School Board Appreciation Week March 15-19, 2021
Imagine a community with no voice in the operation of its public schools. Think about an education system where all policy is set at the state or national level. Imagine putting the future of your children or grandchildren in the hands of people you don’t know and then being asked to pay the bill.
Fortunately, in the United States, we elect our friends and neighbors as school board members and rely on them to make tough educational decisions on our behalf. While their occupations and life experiences are varied, when they come together in regular public meetings, they are there to make education their common business. They are willing to invest countless hours making sure our schools reflect local traditions and unique needs. Their decisions often reach far beyond classrooms to impact local businesses, economic development, and ultimately, the future of this community.
School boards set the tone for school districts — for student achievement, continuous improvement and financial management.
Successful school boards are made up of individuals without personal agendas and with a desire that all children have the opportunities that come with great schools. They understand that they are a bridge between the community and its schools, with one foot in each. They know they are stewards of the public’s interest, and they are responsive when the public reaches out to them with questions or issues.
As constitutional officers of Georgia, school board members are responsible for setting educational policies, employing the superintendent, providing buildings and equipment, operating a transportation system and disbursing of school funds. As community leaders, school board members serve as advocates for the children in local public schools and work together to study, evaluate and decide what actions are in the best interest of those students.
Quality public schools, like the ones we are blessed to have in Seminole County, bring the things that ensure a high quality of life — strong economic climate, better jobs, civic engagement, more citizens voting and an emphasis on the arts.

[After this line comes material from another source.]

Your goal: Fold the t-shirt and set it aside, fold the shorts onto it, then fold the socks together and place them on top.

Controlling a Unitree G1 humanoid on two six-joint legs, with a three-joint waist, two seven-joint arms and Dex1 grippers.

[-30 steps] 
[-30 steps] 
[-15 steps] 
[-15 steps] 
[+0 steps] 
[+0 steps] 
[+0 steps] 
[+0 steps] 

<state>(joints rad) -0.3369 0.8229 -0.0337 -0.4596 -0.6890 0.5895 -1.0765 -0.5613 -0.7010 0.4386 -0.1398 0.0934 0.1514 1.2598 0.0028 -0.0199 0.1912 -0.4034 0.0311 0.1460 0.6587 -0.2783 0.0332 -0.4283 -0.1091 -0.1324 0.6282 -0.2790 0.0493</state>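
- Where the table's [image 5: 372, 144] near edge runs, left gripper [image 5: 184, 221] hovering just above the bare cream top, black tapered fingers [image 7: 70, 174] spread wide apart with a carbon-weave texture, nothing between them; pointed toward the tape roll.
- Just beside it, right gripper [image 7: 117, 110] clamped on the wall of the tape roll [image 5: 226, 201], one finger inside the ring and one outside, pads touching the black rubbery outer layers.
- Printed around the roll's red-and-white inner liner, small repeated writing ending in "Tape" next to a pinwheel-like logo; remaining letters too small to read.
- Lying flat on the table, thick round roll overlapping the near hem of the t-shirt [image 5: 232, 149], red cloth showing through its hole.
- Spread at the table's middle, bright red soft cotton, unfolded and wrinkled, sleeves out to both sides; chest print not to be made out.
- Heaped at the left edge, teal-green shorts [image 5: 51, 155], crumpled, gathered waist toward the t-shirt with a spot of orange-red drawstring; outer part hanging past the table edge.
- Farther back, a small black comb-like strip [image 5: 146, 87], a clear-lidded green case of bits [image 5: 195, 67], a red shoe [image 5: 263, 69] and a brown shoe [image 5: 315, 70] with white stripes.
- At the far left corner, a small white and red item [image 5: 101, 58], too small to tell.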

And quality public schools are tied directly to the performance and effectiveness of their school boards.
While most of their efforts go unrewarded, when they are acknowledged, it is usually in the form of criticism. But, think for a moment, what would you do without them? To whom could you easily go with your concerns and your questions?
Each March, School Board Member Appreciation Week in Georgia provides an opportunity to recognize in our case five men who serve so faithfully and so selflessly.
Spencer Stewart, District One
Dr. Charles Walker, District Two
Trent Clark, District Three
Dr. Michael Kirkland, District Four
Les Robinson, District Five
We are particularly fortunate in this community to have board members whose vision and accountability are making sure our children can compete successfully in college and the work place when they graduate from high school.
So, when you have complaints or suggestions, remember that you don’t have far to go to contact your school board members. Remember, too, that you and your board members share a vested interest in making sure your public schools are operating efficiently and effectively. And, while you are at it, say thanks!